Regression on Python (part 2)
IMPORT PACKAGES
import pandas as pd
import numpy as np
! pip install ipywidgets
from IPython.display import display
from IPython.html import widgets
from IPython.display import display
from ipywidgets import interact, interactive, fixed, interact_manual
IMPORT DATA
path = 'https://s3-api.us-geo.objectstorage.softlayer.net/cf-courses-data/CognitiveClass/DA0101EN/module_5_auto.csv'
df = pd.read_csv(path)
df=df._get_numeric_data()
FUNCTIONS FOR PLOTTING
def DistributionPlot(RedFunction, BlueFunction, RedName, BlueName, Title):
width = 12
height = 10
plt.figure(figsize=(width, height))
ax1 = sns.distplot(RedFunction, hist=False, color="r", label=RedName)
ax2 = sns.distplot(BlueFunction, hist=False, color="b", label=BlueName, ax=ax1)
plt.title(Title)
plt.xlabel('Price (in dollars)')
plt.ylabel('Proportion of Cars')
plt.show()
plt.close()
def PollyPlot(xtrain, xtest, y_train, y_test, lr,poly_transform):
width = 12
height = 10
plt.figure(figsize=(width, height))
#training data
#testing data
# lr: linear regression object
#poly_transform: polynomial transformation object
xmax=max([xtrain.values.max(), xtest.values.max()])

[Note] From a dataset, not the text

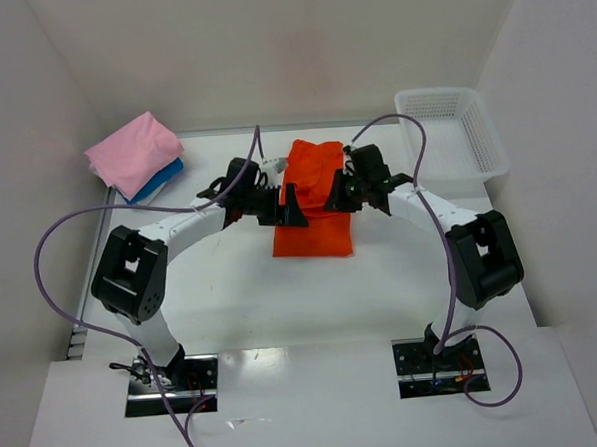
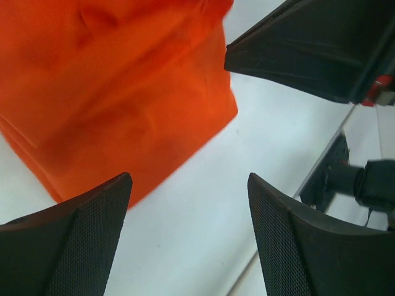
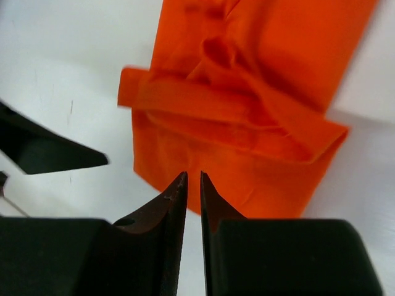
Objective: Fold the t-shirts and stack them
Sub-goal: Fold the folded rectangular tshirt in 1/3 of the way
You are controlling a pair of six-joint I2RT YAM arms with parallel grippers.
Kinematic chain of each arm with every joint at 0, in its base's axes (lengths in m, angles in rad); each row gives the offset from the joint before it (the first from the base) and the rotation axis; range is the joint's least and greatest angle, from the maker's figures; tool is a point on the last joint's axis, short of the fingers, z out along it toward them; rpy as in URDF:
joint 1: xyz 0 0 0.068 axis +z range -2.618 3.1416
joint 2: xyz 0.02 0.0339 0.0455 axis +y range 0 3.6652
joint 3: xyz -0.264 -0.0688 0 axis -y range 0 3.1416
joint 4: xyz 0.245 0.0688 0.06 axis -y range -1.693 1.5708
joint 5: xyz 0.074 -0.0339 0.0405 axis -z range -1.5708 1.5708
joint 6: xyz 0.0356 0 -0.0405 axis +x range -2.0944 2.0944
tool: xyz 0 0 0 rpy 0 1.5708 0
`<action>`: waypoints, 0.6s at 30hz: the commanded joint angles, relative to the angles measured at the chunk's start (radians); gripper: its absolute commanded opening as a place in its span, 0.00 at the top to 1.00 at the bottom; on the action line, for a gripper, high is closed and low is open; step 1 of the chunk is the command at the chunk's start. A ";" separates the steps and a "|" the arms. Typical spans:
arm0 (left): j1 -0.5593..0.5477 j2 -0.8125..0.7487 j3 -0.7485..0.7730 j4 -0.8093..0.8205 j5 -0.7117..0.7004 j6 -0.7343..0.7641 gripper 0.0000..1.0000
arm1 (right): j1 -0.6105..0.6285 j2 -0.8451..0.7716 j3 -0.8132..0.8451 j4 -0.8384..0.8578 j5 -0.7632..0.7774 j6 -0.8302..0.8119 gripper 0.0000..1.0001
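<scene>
Tabletop (image 1: 233,307), orange t-shirt (image 1: 314,238) between left hand (image 1: 295,206) and right hand (image 1: 339,193)

- The left gripper (image 1: 293,204) and right gripper (image 1: 336,194) face each other closely across the orange t-shirt (image 1: 314,235), with little room to pass between them.
- Bare counter (image 2: 203,209) lies under the left gripper's wide-spread jaws.
- Well left of the left gripper sits a pink t-shirt (image 1: 135,152) over a blue t-shirt (image 1: 166,177).
- Well right of the right gripper stands the basket (image 1: 454,125), seemingly clear of both.
</scene>
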 commanded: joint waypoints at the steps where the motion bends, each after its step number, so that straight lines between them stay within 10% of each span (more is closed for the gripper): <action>1: -0.004 -0.003 -0.057 0.091 0.066 -0.030 0.17 | 0.035 -0.002 -0.026 0.066 -0.031 0.019 0.81; 18: 0.007 0.260 0.121 0.116 0.097 -0.019 0.17 | 0.046 0.156 -0.014 0.082 0.041 0.010 0.82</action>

xmin=min([xtrain.values.min(), xtest.values.min()])
x=np.arange(xmin, xmax, 0.1)
plt.plot(xtrain, y_train, 'ro', label='Training Data')
plt.plot(xtest, y_test, 'go', label='Test Data')

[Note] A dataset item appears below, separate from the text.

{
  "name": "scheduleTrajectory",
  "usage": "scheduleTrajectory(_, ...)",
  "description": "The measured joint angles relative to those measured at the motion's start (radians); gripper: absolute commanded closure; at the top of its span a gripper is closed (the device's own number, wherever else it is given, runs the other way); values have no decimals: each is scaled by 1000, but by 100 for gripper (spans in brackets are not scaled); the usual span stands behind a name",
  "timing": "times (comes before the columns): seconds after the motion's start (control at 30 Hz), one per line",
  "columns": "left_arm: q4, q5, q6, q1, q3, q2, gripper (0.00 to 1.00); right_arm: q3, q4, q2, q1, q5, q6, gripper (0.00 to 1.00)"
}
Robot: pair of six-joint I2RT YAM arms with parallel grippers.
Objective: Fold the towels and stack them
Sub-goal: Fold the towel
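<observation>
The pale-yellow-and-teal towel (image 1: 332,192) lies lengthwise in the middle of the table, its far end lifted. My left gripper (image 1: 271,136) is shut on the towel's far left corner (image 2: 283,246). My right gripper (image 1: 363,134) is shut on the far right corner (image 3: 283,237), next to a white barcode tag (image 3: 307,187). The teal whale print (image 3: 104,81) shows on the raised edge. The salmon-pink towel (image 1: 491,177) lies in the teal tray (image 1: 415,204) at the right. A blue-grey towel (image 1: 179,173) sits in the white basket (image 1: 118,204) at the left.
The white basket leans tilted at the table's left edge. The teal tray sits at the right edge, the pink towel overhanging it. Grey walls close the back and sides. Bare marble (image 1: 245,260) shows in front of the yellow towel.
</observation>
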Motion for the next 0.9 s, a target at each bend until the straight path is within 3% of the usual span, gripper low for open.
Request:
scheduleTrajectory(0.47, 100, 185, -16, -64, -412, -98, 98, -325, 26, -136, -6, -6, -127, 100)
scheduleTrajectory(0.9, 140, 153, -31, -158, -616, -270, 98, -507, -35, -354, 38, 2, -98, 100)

plt.plot(x, lr.predict(poly_transform.fit_transform(x.reshape(-1, 1))), label='Predicted Function')
plt.ylim([-10000, 60000])
plt.ylabel('Price')
plt.legend()
TRAINING AND TESTING
y_data = df['price']
x_data=df.drop('price',axis=1)
SPLIT DATA INTO TRAINING AND TESTING
from sklearn.model_selection import train_test_split
x_train, x_test, y_train, y_test = train_test_split(x_data, y_data, test_size=0.15, random_state=1)
print("number of test samples :", x_test.shape[0])

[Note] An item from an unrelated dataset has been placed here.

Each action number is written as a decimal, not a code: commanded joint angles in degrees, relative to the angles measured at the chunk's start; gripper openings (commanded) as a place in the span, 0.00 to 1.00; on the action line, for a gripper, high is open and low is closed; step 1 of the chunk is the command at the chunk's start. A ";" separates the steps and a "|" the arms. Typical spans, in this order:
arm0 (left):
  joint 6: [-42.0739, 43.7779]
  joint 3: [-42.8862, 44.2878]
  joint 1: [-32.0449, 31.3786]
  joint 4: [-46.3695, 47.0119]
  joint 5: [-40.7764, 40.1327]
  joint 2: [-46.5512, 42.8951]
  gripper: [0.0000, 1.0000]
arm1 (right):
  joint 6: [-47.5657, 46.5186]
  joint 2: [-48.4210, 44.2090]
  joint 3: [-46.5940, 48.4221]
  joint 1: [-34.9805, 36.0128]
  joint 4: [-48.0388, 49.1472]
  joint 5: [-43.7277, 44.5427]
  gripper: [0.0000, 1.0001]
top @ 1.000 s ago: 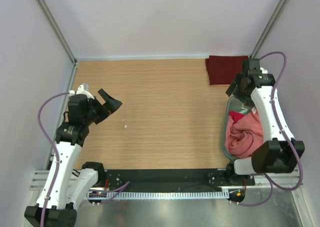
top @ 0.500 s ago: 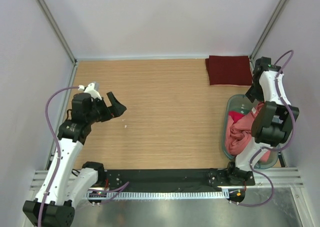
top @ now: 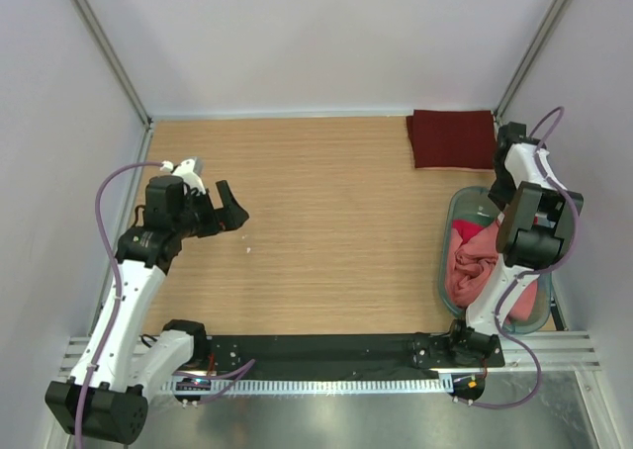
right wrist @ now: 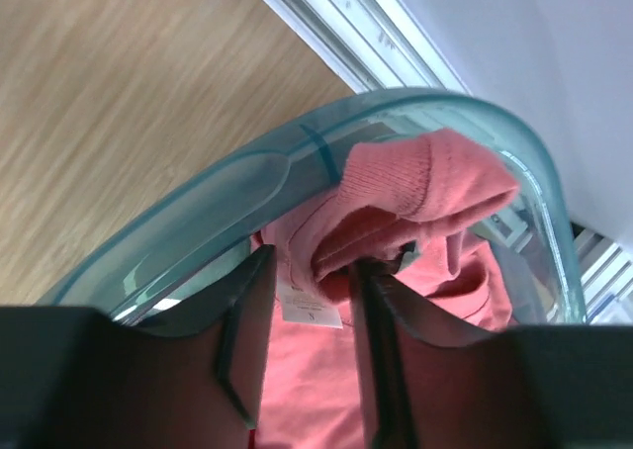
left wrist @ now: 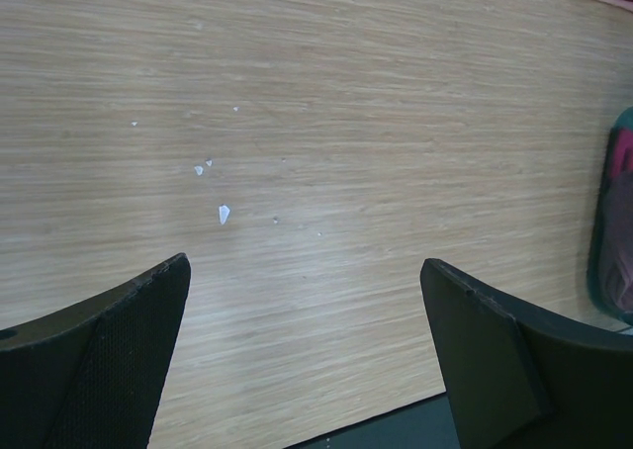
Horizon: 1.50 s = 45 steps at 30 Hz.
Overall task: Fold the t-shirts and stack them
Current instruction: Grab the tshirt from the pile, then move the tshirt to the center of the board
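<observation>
A salmon-pink t-shirt [top: 477, 263] lies bunched in a greenish tub [top: 445, 233] at the right. A redder cloth [top: 462, 230] shows under it. A dark maroon t-shirt [top: 453, 137] lies folded flat at the far right corner. My right gripper [top: 497, 215] is low at the tub's far end, mostly hidden under its own arm. In the right wrist view the right gripper [right wrist: 312, 271] has its jaws closed on the pink shirt's collar [right wrist: 396, 197], with the label between them. My left gripper [top: 229, 210] is open and empty above bare wood, also in its wrist view [left wrist: 305, 266].
Small white flecks [left wrist: 224, 213] lie on the wood [left wrist: 376, 103] ahead of the left gripper. The tub's rim [right wrist: 247, 187] curves close in front of the right fingers. An aluminium rail [right wrist: 346, 24] and grey walls bound the table. A black strip [top: 326, 348] runs along the near edge.
The right arm has swung from beside the tub's far left rim to folded over its far end, with the gripper down in the shirt. The left gripper has moved slightly right.
</observation>
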 commanded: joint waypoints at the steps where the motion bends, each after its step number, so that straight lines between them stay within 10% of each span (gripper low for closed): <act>1: 1.95 3.21 -0.21 -1.16 -0.65 0.26 1.00 | 0.72 -0.24 -1.70 -0.47 3.16 3.40 0.41; 6: 0.19 4.09 -0.12 -2.13 -1.52 -0.44 1.00 | 1.68 -2.96 -4.25 -0.56 3.43 5.94 0.02; 20: -7.19 11.47 -0.12 -11.51 0.41 -4.40 0.98 | 4.68 -21.69 28.85 6.55 -1.24 9.30 0.01; 31: -20.72 7.00 -0.12 -12.23 6.04 -14.94 0.95 | 7.98 -23.36 41.89 25.16 27.31 -34.16 0.01; 45: -23.89 13.40 -0.12 -18.91 1.73 -21.79 0.93 | 17.40 -14.14 45.40 53.31 52.11 -45.12 0.01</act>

print("number of training samples:",x_train.shape[0])
number of test samples : 31 number of training samples: 170
LINEAR REGRESSION
from sklearn.linear_model import LinearRegression
lre=LinearRegression()
lre.fit(x_train[['horsepower']], y_train)
lre.score(x_test[['horsepower']], y_test)
R^2 in test: 0.707688374146705
lre.score(x_train[['horsepower']], y_train)
R^2 in train, generally higher, here lower (?): 0.6449517437659684
CROSS-VALIDATION SCORE
from sklearn.model_selection import cross_val_score
Rcross = cross_val_score(lre, x_data[['horsepower']], y_data, cv=4) #4 folds
Rcross
R^2 for each fold: array([0.7746232 , 0.51716687, 0.74785353, 0.04839605])
from sklearn.model_selection import cross_val_predict
yhat = cross_val_predict(lre,x_data[['horsepower']], y_data,cv=4) #predict the value
yhat[0:5]
OVERFITTING, UNDERFITTING AND MODEL SELECTION
Multiple regression model:
lr = LinearRegression()
lr.fit(x_train[['horsepower', 'curb-weight', 'engine-size', 'highway-mpg']], y_train)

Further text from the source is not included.